_TASK DESCRIPTION_.
Please output only the lines that run from the line containing "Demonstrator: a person" through the end of the material below, exactly.

- - - - -

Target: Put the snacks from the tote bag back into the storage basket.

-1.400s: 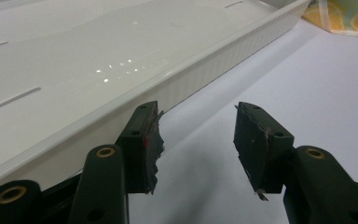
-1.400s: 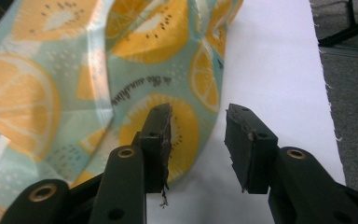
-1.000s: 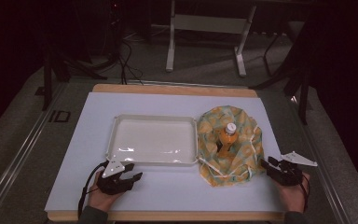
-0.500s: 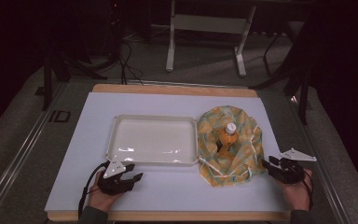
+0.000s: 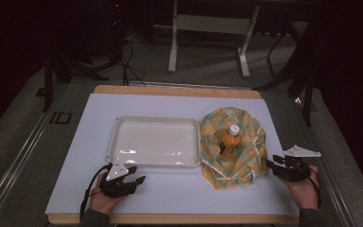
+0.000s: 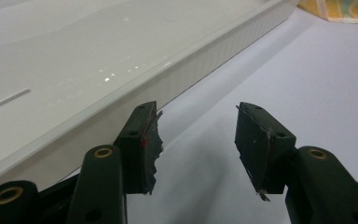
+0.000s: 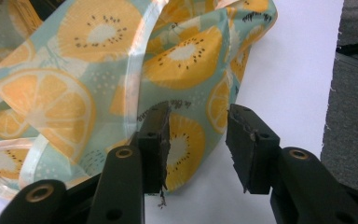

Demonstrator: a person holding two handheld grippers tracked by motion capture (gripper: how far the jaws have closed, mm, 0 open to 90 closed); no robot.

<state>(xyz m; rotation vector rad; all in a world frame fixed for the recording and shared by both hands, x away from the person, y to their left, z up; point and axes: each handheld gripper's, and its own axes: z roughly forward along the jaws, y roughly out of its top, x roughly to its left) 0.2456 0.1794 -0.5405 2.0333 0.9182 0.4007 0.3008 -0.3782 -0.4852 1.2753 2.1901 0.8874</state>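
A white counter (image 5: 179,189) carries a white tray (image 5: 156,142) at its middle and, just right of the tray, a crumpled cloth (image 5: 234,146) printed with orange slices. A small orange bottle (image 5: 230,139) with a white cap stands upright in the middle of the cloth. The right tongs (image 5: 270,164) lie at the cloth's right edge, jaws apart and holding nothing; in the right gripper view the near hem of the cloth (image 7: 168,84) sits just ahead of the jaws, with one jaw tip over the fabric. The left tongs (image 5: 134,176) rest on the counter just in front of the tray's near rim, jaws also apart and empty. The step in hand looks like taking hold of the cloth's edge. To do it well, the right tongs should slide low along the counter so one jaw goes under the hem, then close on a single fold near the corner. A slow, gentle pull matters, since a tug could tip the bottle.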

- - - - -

_SOLUTION TO THE PROBLEM_.
Demonstrator: a person holding two handheld grippers tracked by motion capture (gripper: how far the jaws have closed, mm, 0 open to 90 closed); no robot.

<state>(xyz m; rotation vector rad; all in a world frame fixed for the recording and shared by both hands, x away from the person, y to their left, z up; point and axes: each handheld gripper's, and its own axes: z roughly forward along the jaws, y roughly out of its top, x roughly to its left) 0.2456 0.1794 -0.5405 2.0333 0.9182 0.4007 0.3008 -0.3782 -0.4852 1.2753 2.1901 0.8874</state>
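A white counter (image 5: 179,189) carries a white tray (image 5: 156,142) at its middle and, just right of the tray, a crumpled cloth (image 5: 234,146) printed with orange slices. A small orange bottle (image 5: 230,139) with a white cap stands upright in the middle of the cloth. The right tongs (image 5: 270,164) lie at the cloth's right edge, jaws apart and holding nothing; in the right gripper view the near hem of the cloth (image 7: 168,84) sits just ahead of the jaws, with one jaw tip over the fabric. The left tongs (image 5: 134,176) rest on the counter just in front of the tray's near rim, jaws also apart and empty. The step in hand looks like taking hold of the cloth's edge. To do it well, the right tongs should slide low along the counter so one jaw goes under the hem, then close on a single fold near the corner. A slow, gentle pull matters, since a tug could tip the bottle.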

The exercise is complete as it stands.